WHAT YOU NEED TO DO - The word "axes" occurs in some of the lines below; copy each of those lines.

DATA EXCERPT -
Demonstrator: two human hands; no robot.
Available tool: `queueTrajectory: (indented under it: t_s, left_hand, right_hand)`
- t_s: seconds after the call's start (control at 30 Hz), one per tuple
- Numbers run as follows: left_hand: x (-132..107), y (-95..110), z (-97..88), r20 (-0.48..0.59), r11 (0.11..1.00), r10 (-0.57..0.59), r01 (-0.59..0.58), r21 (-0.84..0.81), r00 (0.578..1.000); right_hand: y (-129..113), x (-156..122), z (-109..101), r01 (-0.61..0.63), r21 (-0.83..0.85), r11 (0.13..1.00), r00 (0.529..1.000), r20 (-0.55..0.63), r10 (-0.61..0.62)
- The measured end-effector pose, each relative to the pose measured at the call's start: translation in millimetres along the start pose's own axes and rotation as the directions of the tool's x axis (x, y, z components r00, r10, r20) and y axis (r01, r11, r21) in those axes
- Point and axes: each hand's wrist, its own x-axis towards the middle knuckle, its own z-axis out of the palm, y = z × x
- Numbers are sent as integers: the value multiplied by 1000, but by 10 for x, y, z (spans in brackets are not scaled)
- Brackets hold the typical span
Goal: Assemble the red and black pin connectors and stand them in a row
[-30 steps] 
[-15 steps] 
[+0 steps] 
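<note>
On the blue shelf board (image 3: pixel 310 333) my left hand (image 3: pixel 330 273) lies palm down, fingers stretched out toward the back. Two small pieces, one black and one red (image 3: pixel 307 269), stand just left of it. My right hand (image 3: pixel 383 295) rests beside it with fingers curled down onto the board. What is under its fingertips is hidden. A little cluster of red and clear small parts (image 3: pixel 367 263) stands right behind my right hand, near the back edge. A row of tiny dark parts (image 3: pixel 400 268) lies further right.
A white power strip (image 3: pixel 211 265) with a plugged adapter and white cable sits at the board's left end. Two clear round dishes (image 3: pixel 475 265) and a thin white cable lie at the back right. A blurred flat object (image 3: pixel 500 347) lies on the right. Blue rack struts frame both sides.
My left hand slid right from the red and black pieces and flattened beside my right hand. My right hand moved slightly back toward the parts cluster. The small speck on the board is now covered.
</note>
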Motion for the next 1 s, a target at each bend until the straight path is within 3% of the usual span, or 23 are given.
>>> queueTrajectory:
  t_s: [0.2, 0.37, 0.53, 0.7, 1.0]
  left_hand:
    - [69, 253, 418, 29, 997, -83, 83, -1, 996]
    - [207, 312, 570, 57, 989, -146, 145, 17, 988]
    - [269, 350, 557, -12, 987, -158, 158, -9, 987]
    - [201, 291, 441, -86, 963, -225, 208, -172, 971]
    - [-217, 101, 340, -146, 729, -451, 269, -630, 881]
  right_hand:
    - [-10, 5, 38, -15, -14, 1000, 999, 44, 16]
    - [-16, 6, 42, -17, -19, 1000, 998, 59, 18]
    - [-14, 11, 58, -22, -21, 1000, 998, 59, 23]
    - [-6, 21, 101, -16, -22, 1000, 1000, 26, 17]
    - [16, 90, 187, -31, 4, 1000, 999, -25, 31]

ANSWER TO THIS TASK -
- The measured end-effector pose, each relative to the pose measured at the call's start: translation in millimetres along the start pose's own axes and rotation as the directions of the tool's x axis (x, y, z components r00, r10, r20) and y axis (r01, r11, r21) in those axes
- Point and axes: each hand's wrist, its own x-axis towards the middle knuckle, its own z-axis out of the palm, y = z × x

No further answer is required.